El monarca tenía un ánimo muy
cambiante y pasaba con facilidad de la
euforia a la depresión, de la exaltación al abatimiento, del encanto al
desencanto.
Cuando la cosecha del reino era abundante, se sentía pletórico y
exultante, pero cuando era escasa, se notaba insuperablemente melancólico y sin ganas de vivir. Siempre
estaba en extremados estados de ánimo, con altibajos emocionales qué, incluso,
a él mismo le avergonzaban, pues consideraba que no eran propios de un monarca
equilibrado.
Tan desesperado estaba por sus altibajos anímicos que hizo una
proclama pública:
“Aquel artesano que proporcione
al rey un medallón que pueda servirle de consuelo y procurarle equilibrio, será
recompensado con creces”.
Todos los artesanos del reino se apresuraron
a preparar medallones de las más
variadas formas, pero ninguno le reportaba sosiego al espíritu del monarca.
Un día se presentó en la corte un artesano de
otro reino y le entregó un medallón al monarca. El rey lo miró detenidamente,
sólo por un lado, y no encontró en el mismo nada que mereciera especial
atención. Indignado, dijo:
-¿Es que pretendes tomarme el
pelo, extranjero? No veo nada de especial en este medallón y te haré ahorcar si
tus intenciones son burlarte de mí.
-En absoluto, majestad.
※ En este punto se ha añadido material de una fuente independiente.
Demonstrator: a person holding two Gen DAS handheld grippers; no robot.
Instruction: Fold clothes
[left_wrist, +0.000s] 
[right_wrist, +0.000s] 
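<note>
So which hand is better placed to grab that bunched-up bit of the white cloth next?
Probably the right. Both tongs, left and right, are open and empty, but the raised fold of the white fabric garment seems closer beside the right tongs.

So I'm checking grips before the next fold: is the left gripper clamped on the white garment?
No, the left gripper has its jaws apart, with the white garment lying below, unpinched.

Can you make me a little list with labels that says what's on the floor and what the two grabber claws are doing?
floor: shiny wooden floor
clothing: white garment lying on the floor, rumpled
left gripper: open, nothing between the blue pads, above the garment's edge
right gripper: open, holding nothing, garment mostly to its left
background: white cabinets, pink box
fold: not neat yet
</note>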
Me temo
que no ha observado el medallón por el otro lado. Ruego a su majestad que tenga
a bien hacerlo y le aseguro que, si observa lo que ahí se indica, no volverá a
padecer desequilibrios de ánimo.
El rey dio la vuelta al medallón
y leyó para sí la inscripción que había en ese lado del medallón y que rezaba:
“Porque hay abundancia, hay
escasez; porque hay escasez, hay abundancia. Pero una y otra pasan, incluso el
estado de ánimo de su majestad”.
Gracias a ese recordatorio el
monarca equilibró sus estados de ánimo. Todas las noches leía la sabia
inscripción y lograba conciliar un sueño profundo y reparador.